- WHAT IS REQUIRED:
Write out the whole listing exactly; no images belong in it.

---

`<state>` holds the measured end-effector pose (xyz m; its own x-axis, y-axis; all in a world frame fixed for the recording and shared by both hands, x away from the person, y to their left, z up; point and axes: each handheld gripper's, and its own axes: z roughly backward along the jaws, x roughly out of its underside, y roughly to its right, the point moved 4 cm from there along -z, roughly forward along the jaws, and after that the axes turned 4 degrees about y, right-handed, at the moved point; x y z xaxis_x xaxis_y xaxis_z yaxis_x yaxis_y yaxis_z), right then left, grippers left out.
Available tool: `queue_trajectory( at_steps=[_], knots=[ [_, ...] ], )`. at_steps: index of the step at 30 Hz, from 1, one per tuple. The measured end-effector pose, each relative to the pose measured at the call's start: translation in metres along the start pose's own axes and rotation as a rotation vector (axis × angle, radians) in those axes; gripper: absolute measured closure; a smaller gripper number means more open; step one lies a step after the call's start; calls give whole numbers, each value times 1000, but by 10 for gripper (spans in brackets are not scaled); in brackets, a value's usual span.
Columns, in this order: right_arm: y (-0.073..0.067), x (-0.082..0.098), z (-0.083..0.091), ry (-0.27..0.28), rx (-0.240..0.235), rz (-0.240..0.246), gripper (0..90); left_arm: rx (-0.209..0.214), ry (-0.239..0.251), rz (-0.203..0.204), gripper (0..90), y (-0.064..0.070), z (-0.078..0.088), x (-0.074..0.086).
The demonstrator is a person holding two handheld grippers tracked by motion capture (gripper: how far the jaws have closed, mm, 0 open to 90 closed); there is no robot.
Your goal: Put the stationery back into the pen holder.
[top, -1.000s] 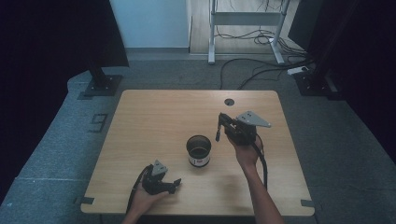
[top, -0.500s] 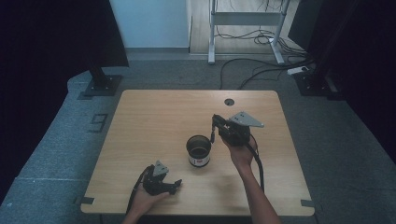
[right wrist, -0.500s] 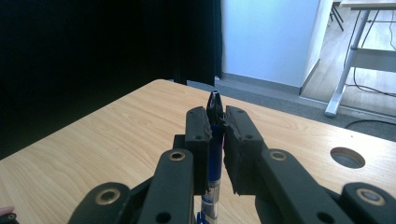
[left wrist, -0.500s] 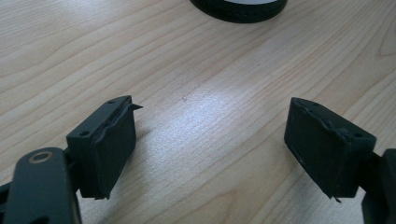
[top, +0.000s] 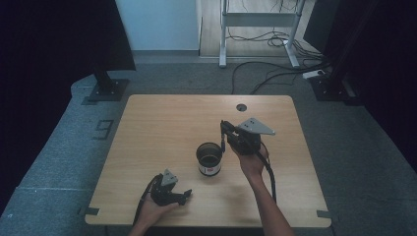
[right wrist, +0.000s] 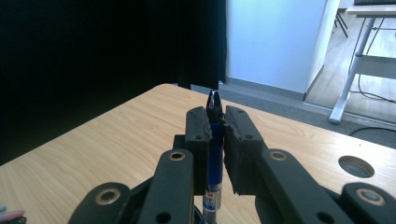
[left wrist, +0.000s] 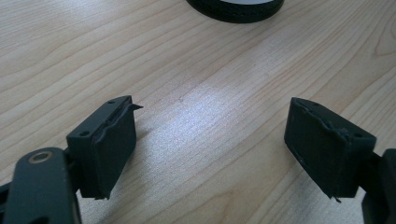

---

- RESULT OF THIS TASK:
`<state>` holds the measured end-effector pose (xyz m; its own x-axis, y-axis; all in a world frame fixed for the recording and shared by both hands, x away from the person, y to their left, z up; point and axes: each handheld gripper's, and its own axes: z roughly backward along the jaws, x roughly out of its underside, y roughly to its right, the point moved 4 cm from there along -z, roughly forward along the jaws, and after that the axes turned 4 degrees about y, right-handed, at the moved point; x y z xaxis_x xaxis_y xaxis_z yaxis_x yaxis_y yaxis_z), right then left, grippers left out.
Available tool: `queue_trajectory( at_steps=[_], knots=[ [_, ...] ], )`. at_steps: index of the step at 30 Hz, from 1, one per tuple. The measured end-effector pose, each relative to the pose measured at the call's start: translation in metres along the start pose's own axes and rotation as a rotation vector (axis × angle, radians) in those axes; gripper: absolute measured closure; a smaller gripper number means more open; step one lies a step after the call's start; calls give whole numbers, each value times 1000, but by 10 for gripper (spans in brackets are not scaled); in brackets, a value's usual span.
Columns, in this order: right_arm: y (-0.073..0.067), x (-0.082..0.098), z (-0.083..0.091), ry (-0.27..0.28), rx (-0.240..0.235), rz (-0.240..0.246), gripper (0..90); left_arm: rx (-0.209..0.214), ry (-0.239..0.251), rz (-0.203..0.204), gripper (0..90), y (-0.064..0.070), z (-0.078..0.088), x (-0.074..0.086).
The demonstrator is a person holding two handheld grippers tracked by motion capture (gripper: how far the jaws have closed, mm, 0 open to 90 closed); there is no robot.
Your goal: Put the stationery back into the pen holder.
[top, -1.000s] 
[top, -0.500s] 
[right wrist, -0.500s] 
[left wrist, -0.500s] 
[top, +0.000s] 
[right wrist, +0.000s] 
[left wrist, +0.000s] 

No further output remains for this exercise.